# What the exercise asks
Single out the lines of the material that contain "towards" and copy them.

----

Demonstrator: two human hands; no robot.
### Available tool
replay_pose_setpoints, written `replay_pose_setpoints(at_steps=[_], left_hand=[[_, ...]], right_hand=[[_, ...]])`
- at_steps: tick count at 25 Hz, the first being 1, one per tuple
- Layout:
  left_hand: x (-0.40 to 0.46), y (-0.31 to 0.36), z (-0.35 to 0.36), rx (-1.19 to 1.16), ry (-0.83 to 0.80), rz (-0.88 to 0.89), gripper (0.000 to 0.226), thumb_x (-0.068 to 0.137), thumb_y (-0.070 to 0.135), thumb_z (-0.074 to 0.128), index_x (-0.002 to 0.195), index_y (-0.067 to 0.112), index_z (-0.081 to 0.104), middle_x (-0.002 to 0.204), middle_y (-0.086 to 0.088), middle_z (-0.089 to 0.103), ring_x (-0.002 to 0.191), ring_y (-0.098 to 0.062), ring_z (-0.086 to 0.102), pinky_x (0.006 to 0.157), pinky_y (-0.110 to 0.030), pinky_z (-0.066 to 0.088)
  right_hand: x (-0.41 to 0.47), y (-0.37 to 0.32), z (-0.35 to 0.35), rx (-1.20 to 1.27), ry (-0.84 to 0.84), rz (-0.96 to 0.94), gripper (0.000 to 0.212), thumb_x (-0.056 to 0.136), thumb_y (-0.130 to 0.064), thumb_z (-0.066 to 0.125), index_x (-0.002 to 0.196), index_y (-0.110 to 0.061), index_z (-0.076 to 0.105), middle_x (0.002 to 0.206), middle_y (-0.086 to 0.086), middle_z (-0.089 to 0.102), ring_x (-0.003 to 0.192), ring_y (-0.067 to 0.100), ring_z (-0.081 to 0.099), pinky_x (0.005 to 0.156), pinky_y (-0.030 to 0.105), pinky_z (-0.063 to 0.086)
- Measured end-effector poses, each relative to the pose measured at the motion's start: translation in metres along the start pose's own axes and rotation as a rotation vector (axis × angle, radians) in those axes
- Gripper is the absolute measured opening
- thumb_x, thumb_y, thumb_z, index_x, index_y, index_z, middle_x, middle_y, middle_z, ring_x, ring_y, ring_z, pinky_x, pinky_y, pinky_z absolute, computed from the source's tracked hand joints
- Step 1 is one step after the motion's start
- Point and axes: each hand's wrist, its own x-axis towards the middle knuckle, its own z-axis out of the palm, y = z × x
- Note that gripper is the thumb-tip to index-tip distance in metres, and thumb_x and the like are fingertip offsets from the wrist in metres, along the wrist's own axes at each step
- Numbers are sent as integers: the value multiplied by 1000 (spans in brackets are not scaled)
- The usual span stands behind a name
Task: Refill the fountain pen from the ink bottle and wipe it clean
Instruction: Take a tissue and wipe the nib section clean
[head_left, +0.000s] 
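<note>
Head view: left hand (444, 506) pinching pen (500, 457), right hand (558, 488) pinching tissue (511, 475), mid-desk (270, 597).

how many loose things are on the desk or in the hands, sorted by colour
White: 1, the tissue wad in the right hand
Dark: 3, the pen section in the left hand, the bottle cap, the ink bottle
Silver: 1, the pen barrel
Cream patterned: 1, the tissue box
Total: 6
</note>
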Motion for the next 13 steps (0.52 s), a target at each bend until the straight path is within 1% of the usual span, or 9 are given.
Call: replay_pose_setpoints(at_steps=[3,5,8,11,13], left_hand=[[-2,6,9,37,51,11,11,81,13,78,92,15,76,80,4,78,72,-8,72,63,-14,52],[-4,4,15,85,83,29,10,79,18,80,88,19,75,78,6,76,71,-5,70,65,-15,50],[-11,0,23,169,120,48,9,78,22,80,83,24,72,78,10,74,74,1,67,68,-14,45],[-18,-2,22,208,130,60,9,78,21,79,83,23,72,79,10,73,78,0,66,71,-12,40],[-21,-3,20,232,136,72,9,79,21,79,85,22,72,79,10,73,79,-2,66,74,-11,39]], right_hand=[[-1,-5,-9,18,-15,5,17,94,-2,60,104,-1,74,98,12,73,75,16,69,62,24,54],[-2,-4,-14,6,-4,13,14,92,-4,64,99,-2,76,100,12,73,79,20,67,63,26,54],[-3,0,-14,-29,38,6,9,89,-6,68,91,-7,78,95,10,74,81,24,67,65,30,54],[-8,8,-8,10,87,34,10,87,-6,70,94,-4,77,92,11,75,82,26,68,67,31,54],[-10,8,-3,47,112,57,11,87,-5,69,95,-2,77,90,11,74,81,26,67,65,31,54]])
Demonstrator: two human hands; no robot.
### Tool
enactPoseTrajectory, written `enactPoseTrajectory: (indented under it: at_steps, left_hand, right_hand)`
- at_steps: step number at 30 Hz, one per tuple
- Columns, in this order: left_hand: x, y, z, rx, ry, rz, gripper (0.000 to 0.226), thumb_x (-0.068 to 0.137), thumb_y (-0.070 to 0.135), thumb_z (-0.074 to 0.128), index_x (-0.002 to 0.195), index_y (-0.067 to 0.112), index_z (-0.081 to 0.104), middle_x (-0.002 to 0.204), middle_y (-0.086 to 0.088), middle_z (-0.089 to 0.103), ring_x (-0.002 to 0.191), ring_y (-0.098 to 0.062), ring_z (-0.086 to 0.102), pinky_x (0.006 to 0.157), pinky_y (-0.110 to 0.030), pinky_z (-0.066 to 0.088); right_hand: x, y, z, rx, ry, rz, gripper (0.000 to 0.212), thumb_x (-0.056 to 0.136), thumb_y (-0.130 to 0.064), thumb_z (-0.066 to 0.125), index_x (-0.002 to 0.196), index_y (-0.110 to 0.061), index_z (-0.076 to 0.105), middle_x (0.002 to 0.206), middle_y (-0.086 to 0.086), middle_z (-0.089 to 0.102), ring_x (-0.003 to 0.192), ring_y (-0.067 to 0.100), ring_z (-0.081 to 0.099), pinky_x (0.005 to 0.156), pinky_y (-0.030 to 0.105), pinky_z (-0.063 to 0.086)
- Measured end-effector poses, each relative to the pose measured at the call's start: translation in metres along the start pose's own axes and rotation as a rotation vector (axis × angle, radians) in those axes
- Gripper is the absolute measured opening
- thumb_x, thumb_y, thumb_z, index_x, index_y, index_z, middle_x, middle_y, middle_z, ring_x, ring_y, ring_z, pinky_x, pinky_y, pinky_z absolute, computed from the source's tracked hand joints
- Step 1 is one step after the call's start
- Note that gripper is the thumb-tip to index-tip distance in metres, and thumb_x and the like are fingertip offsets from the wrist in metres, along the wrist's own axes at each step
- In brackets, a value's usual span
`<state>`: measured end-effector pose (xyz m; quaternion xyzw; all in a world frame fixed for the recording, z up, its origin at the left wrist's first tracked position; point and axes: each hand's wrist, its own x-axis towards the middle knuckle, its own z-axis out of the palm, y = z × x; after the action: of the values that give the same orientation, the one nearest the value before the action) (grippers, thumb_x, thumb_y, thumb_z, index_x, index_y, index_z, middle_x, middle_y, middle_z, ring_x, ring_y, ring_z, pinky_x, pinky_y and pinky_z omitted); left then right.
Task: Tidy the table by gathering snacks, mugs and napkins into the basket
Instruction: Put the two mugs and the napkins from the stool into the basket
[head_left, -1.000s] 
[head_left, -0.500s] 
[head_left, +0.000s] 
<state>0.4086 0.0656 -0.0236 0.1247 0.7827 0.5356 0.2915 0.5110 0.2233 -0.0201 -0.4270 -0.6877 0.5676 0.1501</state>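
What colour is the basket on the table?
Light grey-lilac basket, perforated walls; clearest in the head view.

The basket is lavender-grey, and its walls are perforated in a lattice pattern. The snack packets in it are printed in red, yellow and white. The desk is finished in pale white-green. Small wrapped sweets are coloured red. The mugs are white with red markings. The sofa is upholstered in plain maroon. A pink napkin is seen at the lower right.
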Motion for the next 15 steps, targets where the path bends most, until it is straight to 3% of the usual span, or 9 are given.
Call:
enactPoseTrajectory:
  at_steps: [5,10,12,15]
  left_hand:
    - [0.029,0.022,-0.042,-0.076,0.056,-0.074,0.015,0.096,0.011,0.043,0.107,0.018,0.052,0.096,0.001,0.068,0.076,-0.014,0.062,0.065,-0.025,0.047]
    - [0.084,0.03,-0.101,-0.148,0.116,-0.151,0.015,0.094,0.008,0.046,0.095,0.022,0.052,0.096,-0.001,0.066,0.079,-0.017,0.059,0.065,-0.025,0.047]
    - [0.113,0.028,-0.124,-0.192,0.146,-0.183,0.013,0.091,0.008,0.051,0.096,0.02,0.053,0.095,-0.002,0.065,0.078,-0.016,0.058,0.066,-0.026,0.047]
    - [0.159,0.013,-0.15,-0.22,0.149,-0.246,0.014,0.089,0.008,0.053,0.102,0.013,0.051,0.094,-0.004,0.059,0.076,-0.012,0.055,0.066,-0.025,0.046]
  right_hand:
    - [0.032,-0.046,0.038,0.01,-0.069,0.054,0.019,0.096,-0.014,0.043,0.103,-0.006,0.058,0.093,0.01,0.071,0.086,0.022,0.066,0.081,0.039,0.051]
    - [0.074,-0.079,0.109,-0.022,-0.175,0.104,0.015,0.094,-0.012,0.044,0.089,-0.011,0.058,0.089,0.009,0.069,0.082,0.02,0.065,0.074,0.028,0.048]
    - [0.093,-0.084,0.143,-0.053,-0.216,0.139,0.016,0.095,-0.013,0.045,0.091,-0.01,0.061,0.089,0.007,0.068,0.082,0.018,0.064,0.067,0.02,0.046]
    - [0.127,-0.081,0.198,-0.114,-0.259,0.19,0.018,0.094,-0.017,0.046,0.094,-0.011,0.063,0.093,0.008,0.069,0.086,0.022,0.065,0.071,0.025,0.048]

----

# Task response
- Point and axes: each hand's wrist, its own x-axis towards the middle knuckle, its own z-axis out of the palm, y = z × x
`<state>`: measured end-effector pose (xyz m; quaternion xyzw; all in a world frame fixed for the recording, z up, its origin at the left wrist's first tracked position; point and axes: each hand's wrist, its own x-axis towards the middle knuckle, its own z-axis out of the palm, y = z × x; after the action: of the values that give the same orientation, the one nearest the value before the action) (grippers, thumb_x, thumb_y, thumb_z, index_x, index_y, index_z, middle_x, middle_y, middle_z, ring_x, ring_y, ring_z, pinky_x, pinky_y and pinky_z omitted); left then right.

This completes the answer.